18. Upacara

1.3K 94 0
                                    

18. Upacara.

"Lo anak baru dan telat di hari Senin? Mati ae lo."

Lala tertawa kecil melihat laki-laki di hadapannya sekarang. Dia hari ini telat, begitu juga dengan laki-laki itu. Dan sekarang, tujuannya adalah gerbang belakang. Biasanya gerbang itu belum ditutup. Tapi entah jika hari Senin, Lala belum pernah mengalami keterlambatan di hari Senin.

"Mau ikut gak?" Tanya Lala. Dia kasihan juga apabila anak baru itu telat dan mendapat hukuman dihari pertamanya.

"Kemana?"

Lala tidak menjawab pertanyaan laki-laki tersebut. Perempuan berjam tangan biru navy itu membalikan tubuhnya dan melangkah pergi yang langsung diikuti oleh laki-laki itu karena dia juga tidak tau ingin pergi kemana lagi.

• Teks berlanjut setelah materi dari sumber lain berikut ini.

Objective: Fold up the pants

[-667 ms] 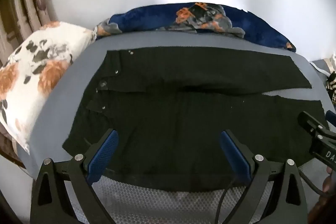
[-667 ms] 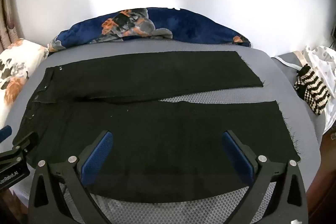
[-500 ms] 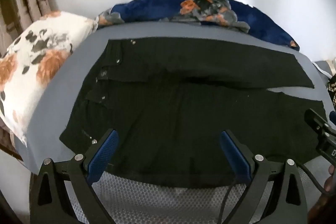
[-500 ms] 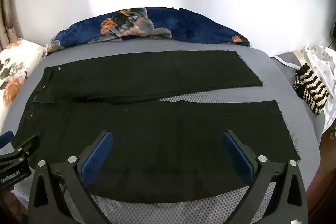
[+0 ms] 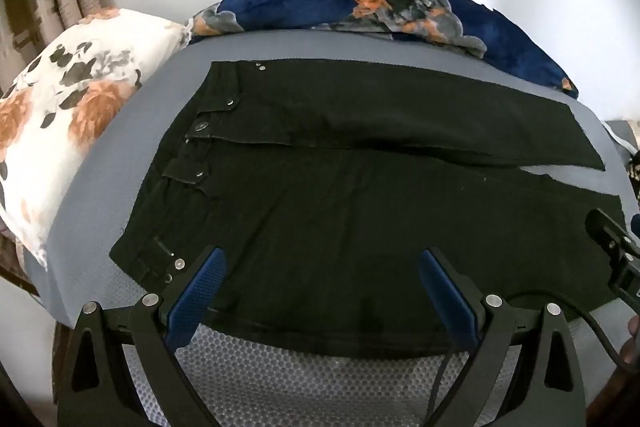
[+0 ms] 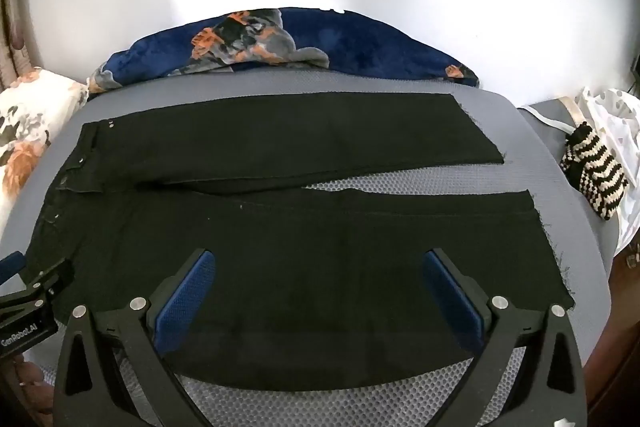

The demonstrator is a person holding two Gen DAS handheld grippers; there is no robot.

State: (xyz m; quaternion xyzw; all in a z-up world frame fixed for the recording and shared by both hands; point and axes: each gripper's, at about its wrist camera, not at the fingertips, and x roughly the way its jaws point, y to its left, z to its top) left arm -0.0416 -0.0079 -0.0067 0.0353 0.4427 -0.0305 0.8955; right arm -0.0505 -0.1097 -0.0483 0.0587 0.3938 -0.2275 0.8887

"Nama gue Stevan." Ucap laki-laki yang diketahui bernama Stevan. Dia tidak menggerakan tangan atau wajahnya seperti sebagaimana cara orang berkenalan. Hanya bibir dan kakinya saja yang tetap bergerak.

Lala mengerutkan dahinya sebelum tertawa kecil. "Sheila. Btw, nama lo mirip kayak nama kakak gue."

Jam tujuh lewat sepuluh menit. Itu artinya, upacara sudah dimulai sepuluh menit yang lalu. Tapi masih ada waktu kira-kira lima menit sebelum Pak Uum -guru yang suka patrol ke barisan belakang- sampai di kelas yang akan dituju oleh Lala.

Sebenarnya Lala bisa saja menyelinap ke barisan kelasnya sendiri, meskipun anak kelas dua belas berbaris tepat di depan barisan para guru. Karena, datang terlambat sudah sering dilakukannya baik disengaja ataupun tidak. Tapi balik lagi ke satu permasalahan, dia sekarang bersama Stevan yang notabene-nya adalah anak baru.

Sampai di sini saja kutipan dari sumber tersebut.